▶ [What to produce] Restate word for word the lines that begin the listing and end with the line holding "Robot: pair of".

▶ [Stored data]
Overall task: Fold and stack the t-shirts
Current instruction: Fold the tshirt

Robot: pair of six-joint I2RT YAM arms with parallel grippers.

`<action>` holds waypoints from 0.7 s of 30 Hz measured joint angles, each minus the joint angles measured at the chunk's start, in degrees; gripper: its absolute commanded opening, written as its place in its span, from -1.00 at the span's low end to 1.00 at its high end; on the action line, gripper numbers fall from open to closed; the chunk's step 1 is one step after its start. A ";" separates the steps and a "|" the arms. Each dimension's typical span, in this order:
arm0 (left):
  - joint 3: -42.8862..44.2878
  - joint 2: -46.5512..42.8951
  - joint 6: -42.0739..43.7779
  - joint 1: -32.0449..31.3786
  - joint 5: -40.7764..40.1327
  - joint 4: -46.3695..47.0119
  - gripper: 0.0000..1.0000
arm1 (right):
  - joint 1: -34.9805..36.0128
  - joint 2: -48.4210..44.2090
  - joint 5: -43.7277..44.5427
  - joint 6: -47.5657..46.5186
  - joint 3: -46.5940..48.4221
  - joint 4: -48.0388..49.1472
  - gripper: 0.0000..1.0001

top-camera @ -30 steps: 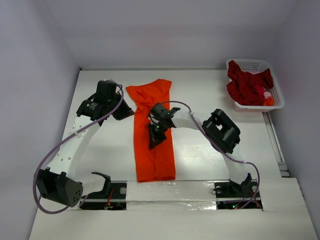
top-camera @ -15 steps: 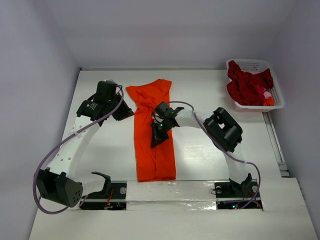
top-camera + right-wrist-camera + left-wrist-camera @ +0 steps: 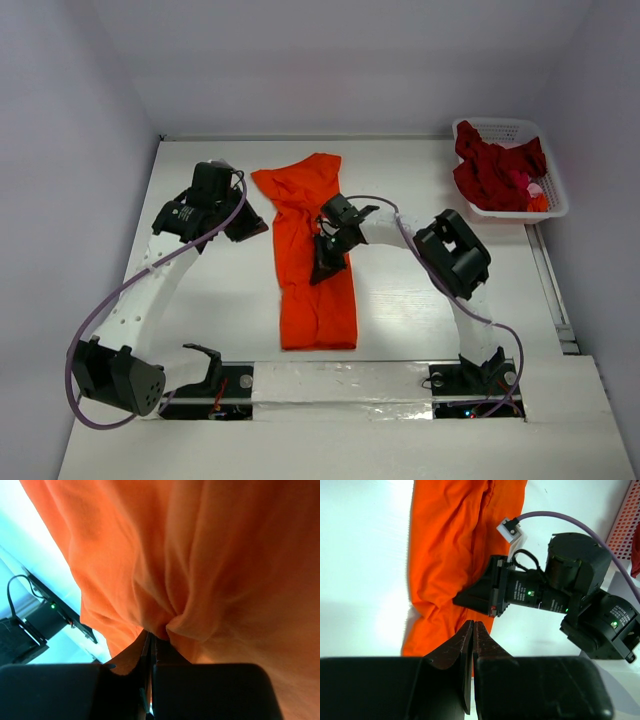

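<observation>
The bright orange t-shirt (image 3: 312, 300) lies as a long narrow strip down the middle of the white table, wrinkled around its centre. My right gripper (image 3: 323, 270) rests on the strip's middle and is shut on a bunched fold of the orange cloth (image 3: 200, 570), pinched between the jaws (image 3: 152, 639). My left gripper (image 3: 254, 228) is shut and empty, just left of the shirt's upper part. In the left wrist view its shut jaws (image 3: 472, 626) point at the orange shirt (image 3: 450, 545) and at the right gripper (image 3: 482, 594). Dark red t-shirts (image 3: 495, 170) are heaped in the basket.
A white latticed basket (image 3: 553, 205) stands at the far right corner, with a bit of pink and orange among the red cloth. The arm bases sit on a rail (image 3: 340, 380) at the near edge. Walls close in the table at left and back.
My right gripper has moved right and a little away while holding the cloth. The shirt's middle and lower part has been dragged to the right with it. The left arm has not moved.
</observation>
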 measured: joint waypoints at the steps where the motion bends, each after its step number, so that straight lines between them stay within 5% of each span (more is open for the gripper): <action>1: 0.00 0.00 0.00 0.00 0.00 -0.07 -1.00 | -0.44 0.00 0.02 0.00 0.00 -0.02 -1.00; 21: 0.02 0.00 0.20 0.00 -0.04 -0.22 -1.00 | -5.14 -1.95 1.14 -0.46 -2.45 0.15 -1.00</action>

▶ [Output below]
Overall task: Fold and stack the t-shirts
Current instruction: Fold the tshirt

Robot: pair of six-joint I2RT YAM arms with parallel grippers.

The answer requires nothing more.